Introduction
Many ecological processes are characterised by time lags: a delay between initiation of a process and its outcome. The concept of an extinction debt, for example, arises from time delays between the start of processes that erode biodiversity and when species go extinct (Tilmanet al. 1994; Kuussaari et al. 2009). Biodiversity recovery following conservation interventions can likewise be delayed due to temporal lags in species’ responses to those actions (Watts et al. 2020). Time lags are a particular feature of biological invasions (Williamson 1996; Crooks 2005; Aikio et al. 2010). For example, delays of decades to centuries between introduction and establishment in the wild (naturalisation) have been documented for many invasive plant species (Kowarik 1995; Caley et al. 2008; Daehler 2009; van Klinken et al. 2015), leading to the concept of an invasion debt. Accelerating global trade and transport, leading to dramatic increases in the numbers of species introduced to regions outside their native range (Meyerson & Mooney 2007; Hulme 2009; Bradley et al. 2012; Seebens et al. 2015; Sikes et al. 2018), has resulted in an expanding pool of introduced species that will naturalise in the future, some proportion of which will become problematic invaders (Esslet al. 2011; Rouget et al. 2016; Dehnen-Schmutz & Conroy 2018; Haeuser et al. 2018).

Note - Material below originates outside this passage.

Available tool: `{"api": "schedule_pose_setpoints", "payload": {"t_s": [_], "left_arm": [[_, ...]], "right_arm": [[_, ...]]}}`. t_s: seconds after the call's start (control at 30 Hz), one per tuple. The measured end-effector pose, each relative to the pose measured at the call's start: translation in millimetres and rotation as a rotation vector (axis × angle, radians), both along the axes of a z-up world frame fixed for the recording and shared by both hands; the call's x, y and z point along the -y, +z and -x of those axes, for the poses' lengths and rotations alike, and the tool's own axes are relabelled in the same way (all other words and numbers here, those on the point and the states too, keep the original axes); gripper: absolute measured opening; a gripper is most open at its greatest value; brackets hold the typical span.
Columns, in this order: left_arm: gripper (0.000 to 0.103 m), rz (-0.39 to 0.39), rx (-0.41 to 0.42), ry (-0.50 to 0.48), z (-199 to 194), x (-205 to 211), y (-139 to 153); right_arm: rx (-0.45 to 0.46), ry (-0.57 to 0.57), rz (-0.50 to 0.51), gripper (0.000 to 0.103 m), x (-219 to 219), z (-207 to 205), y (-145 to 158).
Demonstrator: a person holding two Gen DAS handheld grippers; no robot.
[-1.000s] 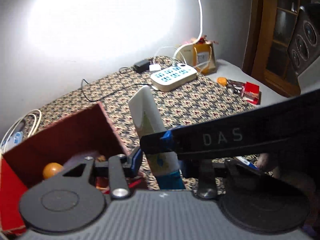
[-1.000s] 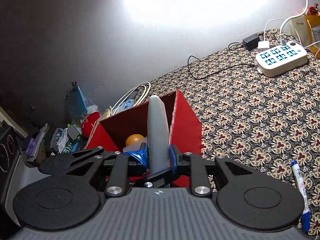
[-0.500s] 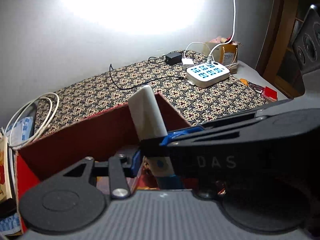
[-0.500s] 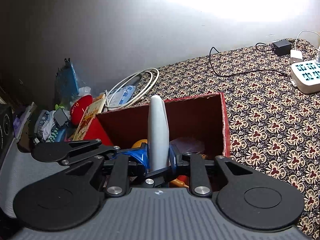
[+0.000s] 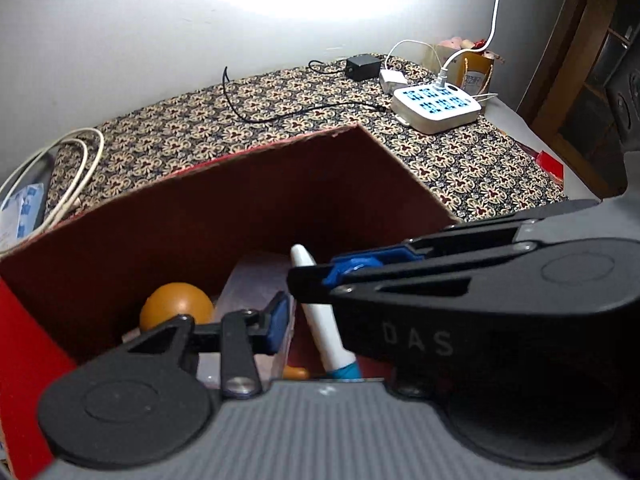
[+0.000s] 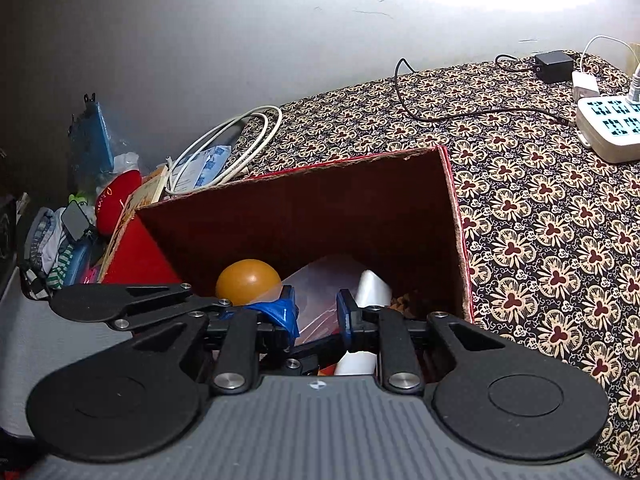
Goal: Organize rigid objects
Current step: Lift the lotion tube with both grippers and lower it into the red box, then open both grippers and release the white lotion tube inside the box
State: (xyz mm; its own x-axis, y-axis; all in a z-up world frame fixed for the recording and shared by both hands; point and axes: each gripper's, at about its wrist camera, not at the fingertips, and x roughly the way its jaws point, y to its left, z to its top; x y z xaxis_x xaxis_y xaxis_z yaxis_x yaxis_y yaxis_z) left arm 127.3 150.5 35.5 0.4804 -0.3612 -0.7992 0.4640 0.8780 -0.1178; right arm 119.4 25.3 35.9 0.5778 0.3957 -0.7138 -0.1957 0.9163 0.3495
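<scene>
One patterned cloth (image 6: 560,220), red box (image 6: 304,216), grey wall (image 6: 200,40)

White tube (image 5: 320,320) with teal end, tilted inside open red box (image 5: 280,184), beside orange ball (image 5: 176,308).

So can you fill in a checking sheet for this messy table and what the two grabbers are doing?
Surface: flower-patterned cloth.
Job's things: open red cardboard box holding an orange ball, a clear plastic piece and a white tube with a teal end.
Clutter: heap of small items left of the box, hard to identify.
Grippers: left gripper, visible pad clear of the tube; right gripper closing, nothing between its pads.
Cables: coiled white cable, thin black cable, white power strip.
Surroundings: grey wall, wooden cabinet.
</scene>
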Motion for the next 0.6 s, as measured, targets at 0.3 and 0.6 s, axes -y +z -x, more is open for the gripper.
{"api": "schedule_pose_setpoints", "payload": {"t_s": [0.3,0.6], "left_arm": [[0.031,-0.026,-0.039,0.05,-9.7,-1.9,-8.4],[0.043,-0.027,-0.033,0.074,-9.1,-2.2,-7.3]], "right_arm": [[0.037,-0.023,-0.012,0.0,1.4,-1.5,-4.4],[0.077,-0.05,-0.051,0.001,2.5,-2.1,-8.2]]}}
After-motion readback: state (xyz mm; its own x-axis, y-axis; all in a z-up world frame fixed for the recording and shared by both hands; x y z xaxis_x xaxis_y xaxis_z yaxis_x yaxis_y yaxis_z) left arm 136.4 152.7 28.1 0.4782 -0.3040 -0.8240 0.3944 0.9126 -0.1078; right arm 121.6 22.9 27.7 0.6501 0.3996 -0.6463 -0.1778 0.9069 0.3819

The examples above imply that the consequences of certain actions are yet to play out, with the trajectory of future ecological outcomes depending on the nature of time lags associated with those actions. While we can often identify factors likely to cause time lags in ecological processes (e.g., Geerts et al. 2013; Tenhumberget al. 2018; Watts et al. 2020), we currently lack a framework for quantitatively analysing lag times and forecasting their consequences, such as the size of an invasion or extinction debt. My aim in this paper is to show how approaches from survival analysis can be used to understand time lags arising from stochastic processes, focusing on the lag between introduction and naturalisation, and the associated invasion debt in plant naturalisations. I show how the hazard function provides an intuitive way to understand how the risk of an outcome changes over time, with the time-varying shape of the hazard function determining the expected distribution of lag times. Consequently, we can use data on lag times to assess how risk has changed over time, and we can predict the shape of lag time distributions given expectations about changing risk and evaluate those predictions against data.
For plant naturalisations, I first outline in theory how the shape of the hazard function, and hence the risk of naturalisation, should increase for many species following introduction, and how the hazard function should steepen for more recently introduced species. These shifts in the shape of the hazard function imply predictable changes over time in the distribution of the lag times between introduction and naturalisation. I test these predictions using data from Britain, show that the data match the theory well, describe how the approach can be used to estimate the invasion debt, and consider the implications of these findings.